PROBLEM STATEMENT: Pull out each line of the records holding the string "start".

GIVEN ENTRIES:
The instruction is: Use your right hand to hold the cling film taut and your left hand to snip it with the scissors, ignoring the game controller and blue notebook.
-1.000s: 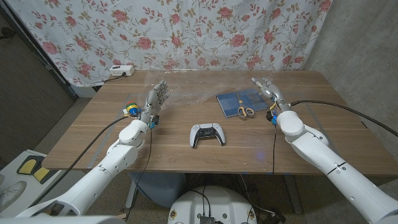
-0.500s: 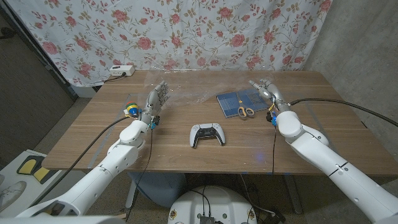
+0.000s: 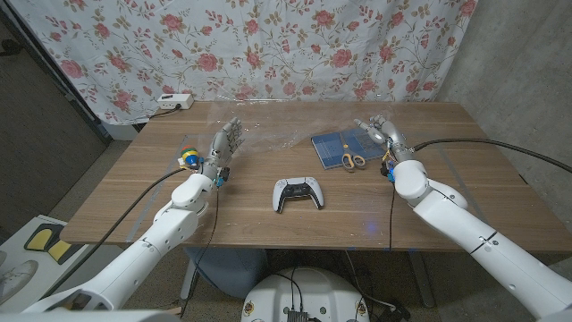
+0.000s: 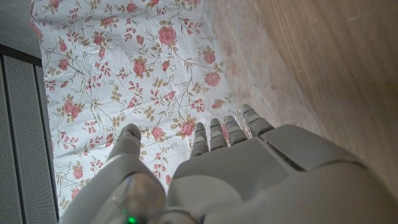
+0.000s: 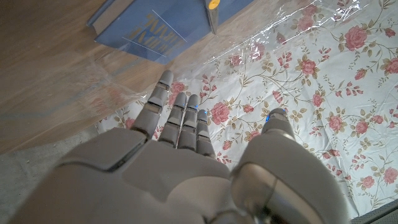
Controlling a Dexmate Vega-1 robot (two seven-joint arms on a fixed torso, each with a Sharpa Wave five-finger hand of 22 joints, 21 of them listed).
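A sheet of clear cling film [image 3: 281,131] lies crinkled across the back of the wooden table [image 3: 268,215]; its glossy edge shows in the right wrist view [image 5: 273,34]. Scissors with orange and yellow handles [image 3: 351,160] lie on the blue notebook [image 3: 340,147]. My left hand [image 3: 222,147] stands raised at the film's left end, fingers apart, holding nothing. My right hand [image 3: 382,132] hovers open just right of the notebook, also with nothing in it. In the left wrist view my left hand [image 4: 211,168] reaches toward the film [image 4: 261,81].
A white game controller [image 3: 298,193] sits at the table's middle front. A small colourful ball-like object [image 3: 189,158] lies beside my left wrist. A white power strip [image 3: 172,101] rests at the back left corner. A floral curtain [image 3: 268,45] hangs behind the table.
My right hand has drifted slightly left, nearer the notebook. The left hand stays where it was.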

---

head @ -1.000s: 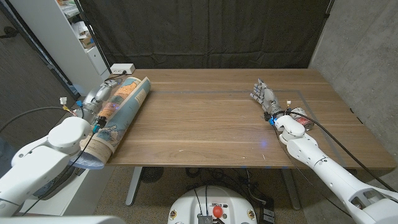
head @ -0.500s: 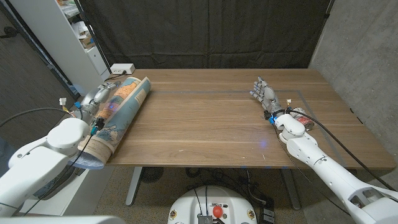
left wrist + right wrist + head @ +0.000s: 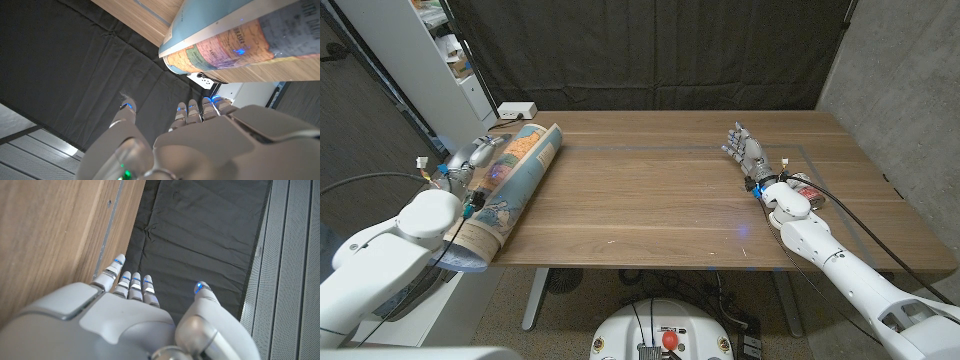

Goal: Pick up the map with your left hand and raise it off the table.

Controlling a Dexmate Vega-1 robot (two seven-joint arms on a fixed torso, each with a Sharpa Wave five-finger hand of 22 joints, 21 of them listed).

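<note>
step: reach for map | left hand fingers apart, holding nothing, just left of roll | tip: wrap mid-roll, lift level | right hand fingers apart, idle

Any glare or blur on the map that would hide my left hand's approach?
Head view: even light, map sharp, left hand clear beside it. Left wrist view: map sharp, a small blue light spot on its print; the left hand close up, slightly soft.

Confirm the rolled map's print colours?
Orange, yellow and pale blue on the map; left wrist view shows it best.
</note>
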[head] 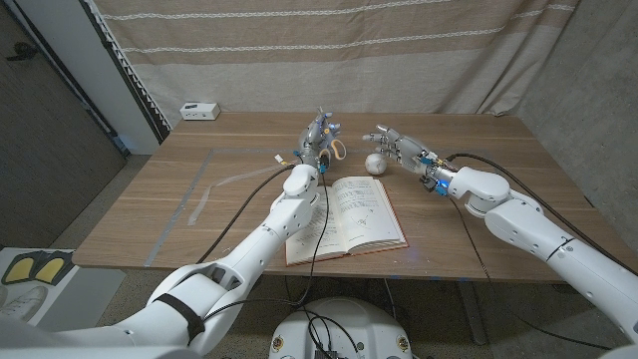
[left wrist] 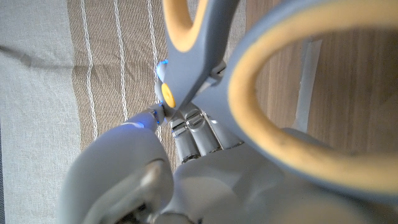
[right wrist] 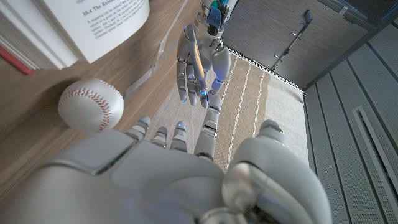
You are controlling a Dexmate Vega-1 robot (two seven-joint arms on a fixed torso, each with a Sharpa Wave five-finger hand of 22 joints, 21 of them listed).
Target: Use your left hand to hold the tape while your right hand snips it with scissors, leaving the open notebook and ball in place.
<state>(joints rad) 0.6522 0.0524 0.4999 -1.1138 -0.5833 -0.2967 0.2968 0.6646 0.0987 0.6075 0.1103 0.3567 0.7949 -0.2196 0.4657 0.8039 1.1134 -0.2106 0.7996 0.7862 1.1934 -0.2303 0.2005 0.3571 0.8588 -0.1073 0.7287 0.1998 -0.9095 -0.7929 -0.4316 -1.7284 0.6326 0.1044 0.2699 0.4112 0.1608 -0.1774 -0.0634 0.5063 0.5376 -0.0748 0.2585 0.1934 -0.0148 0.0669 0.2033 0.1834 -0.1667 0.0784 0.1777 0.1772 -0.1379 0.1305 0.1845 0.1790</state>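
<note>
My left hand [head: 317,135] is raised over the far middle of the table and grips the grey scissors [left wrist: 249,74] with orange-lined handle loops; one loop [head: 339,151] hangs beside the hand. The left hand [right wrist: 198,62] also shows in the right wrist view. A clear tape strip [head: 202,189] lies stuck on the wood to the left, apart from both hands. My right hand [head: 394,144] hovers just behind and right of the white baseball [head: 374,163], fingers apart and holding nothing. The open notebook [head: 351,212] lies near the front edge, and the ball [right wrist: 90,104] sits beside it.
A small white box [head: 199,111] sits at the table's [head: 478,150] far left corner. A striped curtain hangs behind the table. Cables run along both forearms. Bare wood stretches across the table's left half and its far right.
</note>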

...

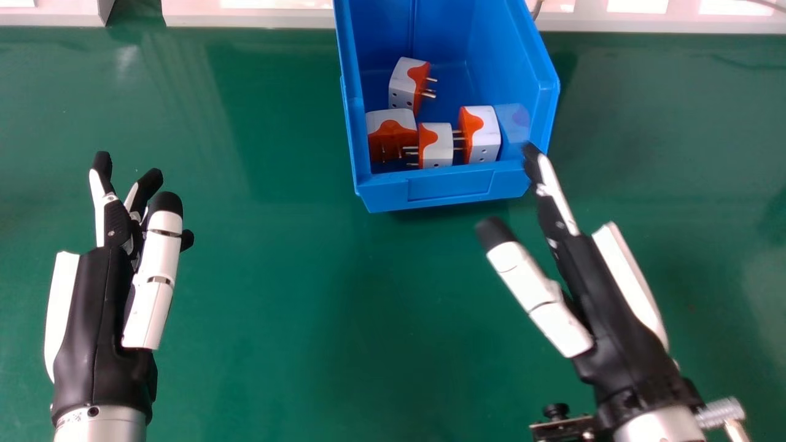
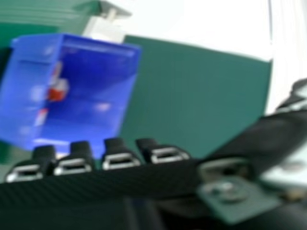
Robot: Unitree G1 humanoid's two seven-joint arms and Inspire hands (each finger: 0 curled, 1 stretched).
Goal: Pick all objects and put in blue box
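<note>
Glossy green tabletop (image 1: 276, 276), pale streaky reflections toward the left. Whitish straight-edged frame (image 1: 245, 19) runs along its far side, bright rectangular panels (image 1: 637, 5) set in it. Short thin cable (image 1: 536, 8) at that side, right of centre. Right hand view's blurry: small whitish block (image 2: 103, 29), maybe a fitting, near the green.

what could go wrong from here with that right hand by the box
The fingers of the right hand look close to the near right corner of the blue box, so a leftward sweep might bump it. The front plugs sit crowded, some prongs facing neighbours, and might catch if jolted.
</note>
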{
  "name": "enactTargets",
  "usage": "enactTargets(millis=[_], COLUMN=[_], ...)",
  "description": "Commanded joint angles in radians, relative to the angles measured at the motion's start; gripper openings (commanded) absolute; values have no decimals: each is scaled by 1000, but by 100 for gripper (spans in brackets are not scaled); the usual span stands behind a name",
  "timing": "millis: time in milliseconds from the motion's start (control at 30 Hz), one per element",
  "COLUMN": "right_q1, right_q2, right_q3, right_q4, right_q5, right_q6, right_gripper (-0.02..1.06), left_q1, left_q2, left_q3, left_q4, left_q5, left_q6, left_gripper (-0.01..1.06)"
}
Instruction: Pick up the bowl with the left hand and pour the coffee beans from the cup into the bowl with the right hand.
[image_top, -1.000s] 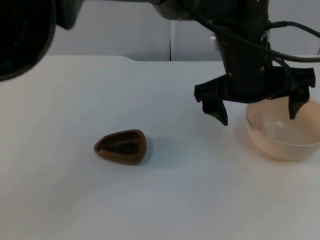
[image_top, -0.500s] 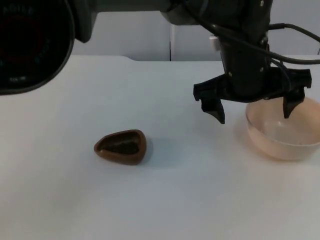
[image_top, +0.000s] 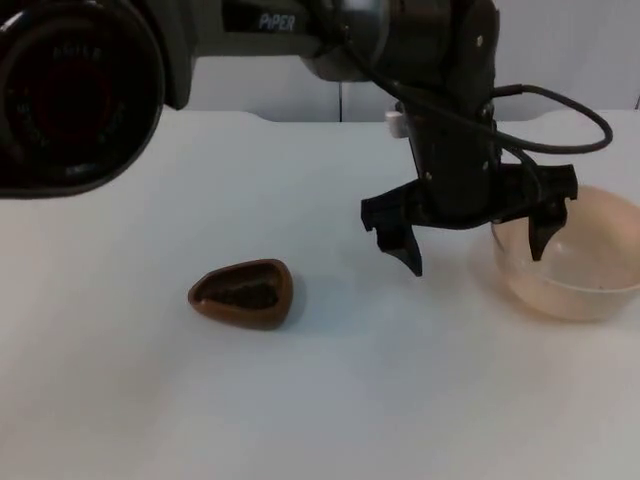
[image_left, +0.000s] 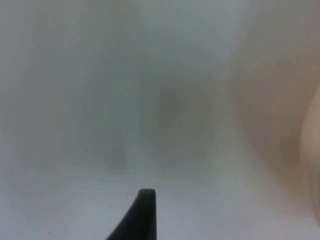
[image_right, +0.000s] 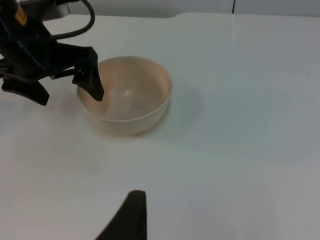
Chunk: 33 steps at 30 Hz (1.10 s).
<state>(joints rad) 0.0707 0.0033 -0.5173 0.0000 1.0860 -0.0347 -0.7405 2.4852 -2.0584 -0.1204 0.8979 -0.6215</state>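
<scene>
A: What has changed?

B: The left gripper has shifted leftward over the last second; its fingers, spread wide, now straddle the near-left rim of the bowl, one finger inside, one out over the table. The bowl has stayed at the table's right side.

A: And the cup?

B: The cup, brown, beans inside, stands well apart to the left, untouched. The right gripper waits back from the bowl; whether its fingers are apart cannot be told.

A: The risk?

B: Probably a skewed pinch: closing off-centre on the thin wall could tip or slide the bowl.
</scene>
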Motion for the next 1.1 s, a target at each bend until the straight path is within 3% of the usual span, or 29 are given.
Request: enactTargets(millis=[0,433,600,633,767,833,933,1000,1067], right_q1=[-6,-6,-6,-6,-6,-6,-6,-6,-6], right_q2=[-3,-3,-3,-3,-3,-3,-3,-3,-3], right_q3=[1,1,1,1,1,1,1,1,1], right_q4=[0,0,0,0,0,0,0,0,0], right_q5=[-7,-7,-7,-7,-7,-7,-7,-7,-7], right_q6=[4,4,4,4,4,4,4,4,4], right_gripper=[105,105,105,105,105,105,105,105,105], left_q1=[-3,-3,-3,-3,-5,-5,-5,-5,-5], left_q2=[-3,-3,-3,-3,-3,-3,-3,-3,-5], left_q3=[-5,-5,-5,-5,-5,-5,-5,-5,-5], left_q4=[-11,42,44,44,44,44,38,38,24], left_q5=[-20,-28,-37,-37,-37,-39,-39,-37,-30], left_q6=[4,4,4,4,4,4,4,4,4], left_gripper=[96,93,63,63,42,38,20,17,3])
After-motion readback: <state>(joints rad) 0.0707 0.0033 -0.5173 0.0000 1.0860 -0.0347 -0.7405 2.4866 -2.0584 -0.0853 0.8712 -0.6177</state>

RESPONSE AREA:
  "description": "Commanded joint angles in radians, relative to the angles measured at the motion's start; gripper openings (commanded) absolute; values have no decimals: each is scaled by 1000, but by 100 for gripper (spans in brackets are not scaled); the usual span stands behind a name",
  "timing": "millis: time in milliseconds from the motion's start (control at 30 Hz), one per element",

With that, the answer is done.